Jack Smith: Why a war crimes expert will decide whether to charge Trump
- Published
Merrick Garland is the master of understatement. In a press conference announcing his decision to appoint a special counsel to investigate former President Donald Trump, the US attorney general said that the criminal investigations in question "have received significant public attention".
A former president has never been investigated in the way that the justice department has been looking into Mr Trump.
There's never been a surprise FBI search of a former president's residence like the one at Mar-a-Lago in August.
There's never been allegations that a former president has violated the Espionage Act by illegally possessing classified documents.
There's never been a grand jury investigating a former president and his allies for involvement in a plot to disrupt the transfer of power to his successor.
But then there's never been a president quite like Donald Trump.
Mr Garland's move indicates that this administration is painfully aware the investigation into Mr Trump's handling of classified documents after his presidency and the efforts to overturn the 2020 presidential election results involve the highest of political stakes.
A move by Joe Biden's justice department to indict a man who could be facing off against him in the 2024 presidential general election would be viewed by as much as half the country as suspicious - regardless of the traditional assurances that the justice department operates independently of the White House and its political concerns.
"Based on recent developments, including the former president's announcement that he is a candidate for president in the next election, and the sitting president's stated intention to be a candidate as well, I have concluded that it is in the public interest to appoint a special counsel," Mr Garland said in announcing the move.
Handing this off to a special counsel, and giving that counsel power to do as he sees fit, provides the Biden administration with at least a measure of insulation against such allegations.
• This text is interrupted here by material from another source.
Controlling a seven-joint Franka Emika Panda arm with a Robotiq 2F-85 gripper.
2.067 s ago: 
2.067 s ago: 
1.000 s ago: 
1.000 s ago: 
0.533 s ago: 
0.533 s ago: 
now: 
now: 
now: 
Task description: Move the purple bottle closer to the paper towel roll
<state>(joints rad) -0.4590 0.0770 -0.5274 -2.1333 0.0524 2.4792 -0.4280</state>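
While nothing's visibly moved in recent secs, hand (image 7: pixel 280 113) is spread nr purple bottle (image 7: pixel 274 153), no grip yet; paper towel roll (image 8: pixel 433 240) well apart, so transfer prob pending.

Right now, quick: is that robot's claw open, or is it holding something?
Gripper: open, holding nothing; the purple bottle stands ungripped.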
It also may indicate that the justice department believes there is sufficient evidence to prosecute Mr Trump, as a case without merit could have been simply dropped without further action.
The special counsel Mr Garland named, Jack Smith, worked on high-stakes political prosecutions in the justice department during the Barack Obama administration, but his current role investigating Kosovo war crimes at The Hague gives him a certain amount of detachment from current domestic US politics.
His background as a New York organised-crime prosecutor also suggests he has the temperament for high-pressure criminal cases.
"If I were the sort of person who could be cowed... I would find another line of work," Mr Smith told the New York Times in 2010. "I can't imagine how someone who does what I do or has worked with me could think that."
All this is serious business for Mr Trump and his closest allies, just days after he launched his third bid for the White House.
Although a Trump representative called it a "totally expected political stunt", it presents a new, difficult-to-ignore legal threat to the former president.
Special counsel inquiries tend to take on lives of their own, and find new prosecutorial avenues to explore.
Robert Mueller's Russia inquiry stretched on for nearly two years and led to 34 criminal indictments and eight convictions or guilty pleas. The final Mueller report, which concluded that Russia had attempted to subvert the US 2016 presidential elections but found no conclusive ties between that nation and the Trump campaign, stretched to 448 pages.
Similar investigations conducted separately from usual justice department operations during the George W Bush and Bill Clinton presidencies resulted in similar headline-grabbing revelations and prosecutions.
They led to the conviction of a top aide to Vice-President Dick Cheney and to Mr Clinton's 1998 impeachment.
Mr Garland has set in motion a whirlwind whose ultimate course will be difficult to predict.